### Work to complete:
Write the listing out again, exactly as it reads below.

### Given records:

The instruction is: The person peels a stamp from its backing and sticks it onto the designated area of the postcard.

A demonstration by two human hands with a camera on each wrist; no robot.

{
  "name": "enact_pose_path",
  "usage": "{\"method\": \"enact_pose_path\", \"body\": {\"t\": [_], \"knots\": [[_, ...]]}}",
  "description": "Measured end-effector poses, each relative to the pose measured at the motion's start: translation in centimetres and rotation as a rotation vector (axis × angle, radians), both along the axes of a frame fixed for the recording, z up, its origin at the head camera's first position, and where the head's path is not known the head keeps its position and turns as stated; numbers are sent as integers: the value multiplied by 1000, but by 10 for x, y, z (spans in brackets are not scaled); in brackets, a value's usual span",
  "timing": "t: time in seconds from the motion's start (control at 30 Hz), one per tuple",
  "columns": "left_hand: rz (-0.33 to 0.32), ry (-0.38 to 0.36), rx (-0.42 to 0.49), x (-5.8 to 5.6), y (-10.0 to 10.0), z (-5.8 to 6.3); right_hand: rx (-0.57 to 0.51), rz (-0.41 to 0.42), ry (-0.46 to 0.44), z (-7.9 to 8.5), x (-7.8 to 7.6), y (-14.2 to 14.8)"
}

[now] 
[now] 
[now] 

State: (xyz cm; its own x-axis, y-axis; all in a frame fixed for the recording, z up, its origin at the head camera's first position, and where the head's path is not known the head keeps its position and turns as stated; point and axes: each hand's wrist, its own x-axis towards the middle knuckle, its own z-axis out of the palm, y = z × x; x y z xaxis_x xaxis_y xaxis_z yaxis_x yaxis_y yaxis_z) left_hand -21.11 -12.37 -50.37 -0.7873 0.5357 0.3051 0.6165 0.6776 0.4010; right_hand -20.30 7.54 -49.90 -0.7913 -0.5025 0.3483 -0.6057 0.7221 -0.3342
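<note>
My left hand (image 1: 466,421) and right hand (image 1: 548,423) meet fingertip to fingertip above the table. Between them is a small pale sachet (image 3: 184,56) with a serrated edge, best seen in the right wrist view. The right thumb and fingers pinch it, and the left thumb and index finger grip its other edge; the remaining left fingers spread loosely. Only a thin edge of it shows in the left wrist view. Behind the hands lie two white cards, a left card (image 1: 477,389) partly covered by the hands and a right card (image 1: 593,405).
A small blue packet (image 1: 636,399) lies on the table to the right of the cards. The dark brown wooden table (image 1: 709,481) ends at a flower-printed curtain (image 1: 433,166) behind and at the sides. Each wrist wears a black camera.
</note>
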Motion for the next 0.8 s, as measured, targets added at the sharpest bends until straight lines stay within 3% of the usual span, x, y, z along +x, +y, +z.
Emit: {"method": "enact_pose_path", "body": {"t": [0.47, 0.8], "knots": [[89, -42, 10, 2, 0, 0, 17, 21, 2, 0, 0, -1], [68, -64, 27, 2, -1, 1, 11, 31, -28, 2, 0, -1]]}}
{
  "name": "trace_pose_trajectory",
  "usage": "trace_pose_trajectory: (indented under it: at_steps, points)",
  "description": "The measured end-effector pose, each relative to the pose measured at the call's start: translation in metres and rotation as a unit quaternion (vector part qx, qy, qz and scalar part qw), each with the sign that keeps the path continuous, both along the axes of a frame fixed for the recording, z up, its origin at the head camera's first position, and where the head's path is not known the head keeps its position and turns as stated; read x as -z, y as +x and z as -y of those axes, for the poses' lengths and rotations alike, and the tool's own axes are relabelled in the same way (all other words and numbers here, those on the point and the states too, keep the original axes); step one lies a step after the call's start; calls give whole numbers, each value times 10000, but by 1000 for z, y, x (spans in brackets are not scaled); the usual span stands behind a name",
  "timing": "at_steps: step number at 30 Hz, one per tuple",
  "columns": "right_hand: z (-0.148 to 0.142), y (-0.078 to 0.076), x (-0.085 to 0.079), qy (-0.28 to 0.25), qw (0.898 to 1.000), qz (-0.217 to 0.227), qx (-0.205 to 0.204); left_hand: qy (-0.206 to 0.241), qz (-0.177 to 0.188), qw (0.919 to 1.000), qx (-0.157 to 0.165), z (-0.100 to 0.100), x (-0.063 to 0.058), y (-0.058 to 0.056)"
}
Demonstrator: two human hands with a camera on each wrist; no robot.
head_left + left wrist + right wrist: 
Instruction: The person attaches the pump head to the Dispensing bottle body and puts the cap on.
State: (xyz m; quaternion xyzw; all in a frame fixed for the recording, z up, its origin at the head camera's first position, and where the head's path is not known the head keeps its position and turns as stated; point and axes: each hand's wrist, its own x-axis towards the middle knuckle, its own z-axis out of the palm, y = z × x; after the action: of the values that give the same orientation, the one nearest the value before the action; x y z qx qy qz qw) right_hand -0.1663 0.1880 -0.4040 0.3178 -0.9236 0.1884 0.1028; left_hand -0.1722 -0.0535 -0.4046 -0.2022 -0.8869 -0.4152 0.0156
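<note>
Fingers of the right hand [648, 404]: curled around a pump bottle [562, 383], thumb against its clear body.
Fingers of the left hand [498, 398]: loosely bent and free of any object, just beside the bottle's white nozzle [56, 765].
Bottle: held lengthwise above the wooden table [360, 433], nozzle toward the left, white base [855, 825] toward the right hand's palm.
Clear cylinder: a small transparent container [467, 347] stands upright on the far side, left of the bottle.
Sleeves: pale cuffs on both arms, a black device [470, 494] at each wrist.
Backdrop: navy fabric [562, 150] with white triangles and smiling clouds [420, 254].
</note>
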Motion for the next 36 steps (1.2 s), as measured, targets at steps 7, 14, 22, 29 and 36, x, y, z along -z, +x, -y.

### Answer box:
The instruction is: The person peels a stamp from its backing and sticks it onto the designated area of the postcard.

A demonstration by two human hands with a camera on each wrist; no robot.

{
  "name": "enact_pose_path",
  "usage": "{\"method\": \"enact_pose_path\", \"body\": {\"t\": [_], \"knots\": [[_, ...]]}}",
  "description": "Measured end-effector poses, each relative to the pose measured at the motion's start: translation in centimetres and rotation as a rotation vector (axis × angle, radians), both along the axes of a frame fixed for the recording, z up, its origin at the head camera's first position, and where the head's path is not known the head keeps its position and turns as stated; numbers are sent as integers: the value multiplied by 1000, but by 10 for x, y, z (spans in brackets are not scaled); in brackets, a value's usual span",
  "timing": "t: time in seconds from the motion's start (control at 30 Hz), one per tuple",
  "columns": "left_hand: rz (-0.33 to 0.32), ry (-0.38 to 0.36), rx (-0.42 to 0.49), x (-5.8 to 5.6), y (-10.0 to 10.0), z (-5.8 to 6.3); right_hand: rx (-0.57 to 0.51), rz (-0.41 to 0.42), ry (-0.46 to 0.44), z (-7.9 to 8.5), x (-7.8 to 7.6), y (-14.2 to 14.8)"
}

[now] 
[now] 
[now] 

State: (xyz cm; its own x-axis, y-axis; all in a frame fixed for the recording, z up, its origin at the head camera's first position, and where the head's path is not known the head keeps its position and turns as stated; point and axes: each hand's wrist, its own x-axis towards the middle knuckle, its own z-axis out of the palm, y = z × x; x y z xaxis_x xaxis_y xaxis_z yaxis_x yaxis_y yaxis_z) left_hand -21.11 -12.37 -50.37 -0.7873 0.5357 0.3051 0.6165 0.6776 0.4010; right_hand -20.30 7.54 -49.90 -0.7913 -0.5025 0.3483 -0.6057 0.7221 -0.3342
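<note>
My left hand (image 1: 466,421) and right hand (image 1: 548,423) meet fingertip to fingertip above the table. Between them is a small pale sachet (image 3: 184,56) with a serrated edge, best seen in the right wrist view. The right thumb and fingers pinch it, and the left thumb and index finger grip its other edge; the remaining left fingers spread loosely. Only a thin edge of it shows in the left wrist view. Behind the hands lie two white cards, a left card (image 1: 477,389) partly covered by the hands and a right card (image 1: 593,405).
A small blue packet (image 1: 636,399) lies on the table to the right of the cards. The dark brown wooden table (image 1: 709,481) ends at a flower-printed curtain (image 1: 433,166) behind and at the sides. Each wrist wears a black camera.
</note>
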Motion for the next 0.8 s, as measured, targets added at the sharpest bends until straight lines stay within 3% of the usual span, x, y, z along +x, +y, +z.
Emit: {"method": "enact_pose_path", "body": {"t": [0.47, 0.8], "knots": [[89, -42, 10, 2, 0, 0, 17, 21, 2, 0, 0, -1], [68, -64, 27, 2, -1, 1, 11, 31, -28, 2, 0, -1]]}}
{
  "name": "trace_pose_trajectory",
  "usage": "trace_pose_trajectory: (indented under it: at_steps, points)",
  "description": "The measured end-effector pose, each relative to the pose measured at the call's start: translation in metres and rotation as a unit quaternion (vector part qx, qy, qz and scalar part qw), each with the sign that keeps the path continuous, both along the axes of a frame fixed for the recording, z up, its origin at the head camera's first position, and where the head's path is not known the head keeps its position and turns as stated; read x as -z, y as +x and z as -y of those axes, for the poses' lengths and rotations alike, and the tool's own axes are relabelled in the same way (all other words and numbers here, those on the point and the states too, keep the original axes); step one lies a step after the call's start; calls give whole numbers, each value times 10000, but by 1000 for z, y, x (spans in brackets are not scaled); the usual span stands behind a name",
  "timing": "at_steps: step number at 30 Hz, one per tuple",
  "columns": "right_hand: z (-0.148 to 0.142), y (-0.078 to 0.076), x (-0.085 to 0.079), qy (-0.28 to 0.25), qw (0.898 to 1.000), qz (-0.217 to 0.227), qx (-0.205 to 0.204); left_hand: qy (-0.206 to 0.241), qz (-0.177 to 0.188), qw (0.919 to 1.000), qx (-0.157 to 0.165), z (-0.100 to 0.100), x (-0.063 to 0.058), y (-0.058 to 0.056)"
}
Demonstrator: two human hands with a camera on each wrist; no robot.
head_left + left wrist + right wrist: 
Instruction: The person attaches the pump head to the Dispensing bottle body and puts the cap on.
State: (xyz m; quaternion xyzw; all in a frame fixed for the recording, z up, its origin at the head camera's first position, and where the head's path is not known the head keeps its position and turns as stated; point and axes: each hand's wrist, its own x-axis towards the middle knuckle, its own z-axis out of the palm, y = z × x; after the action: of the values that give the same orientation, the one nearest the value before the action; x y z qx qy qz qw) right_hand -0.1663 0.1880 -0.4040 0.3178 -0.9236 0.1884 0.1028; left_hand -0.1722 -0.0535 -0.4046 -0.2022 -0.8869 -0.4152 0.0156
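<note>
Fingers of the right hand [648, 404]: curled around a pump bottle [562, 383], thumb against its clear body.
Fingers of the left hand [498, 398]: loosely bent and free of any object, just beside the bottle's white nozzle [56, 765].
Bottle: held lengthwise above the wooden table [360, 433], nozzle toward the left, white base [855, 825] toward the right hand's palm.
Clear cylinder: a small transparent container [467, 347] stands upright on the far side, left of the bottle.
Sleeves: pale cuffs on both arms, a black device [470, 494] at each wrist.
Backdrop: navy fabric [562, 150] with white triangles and smiling clouds [420, 254].
</note>
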Motion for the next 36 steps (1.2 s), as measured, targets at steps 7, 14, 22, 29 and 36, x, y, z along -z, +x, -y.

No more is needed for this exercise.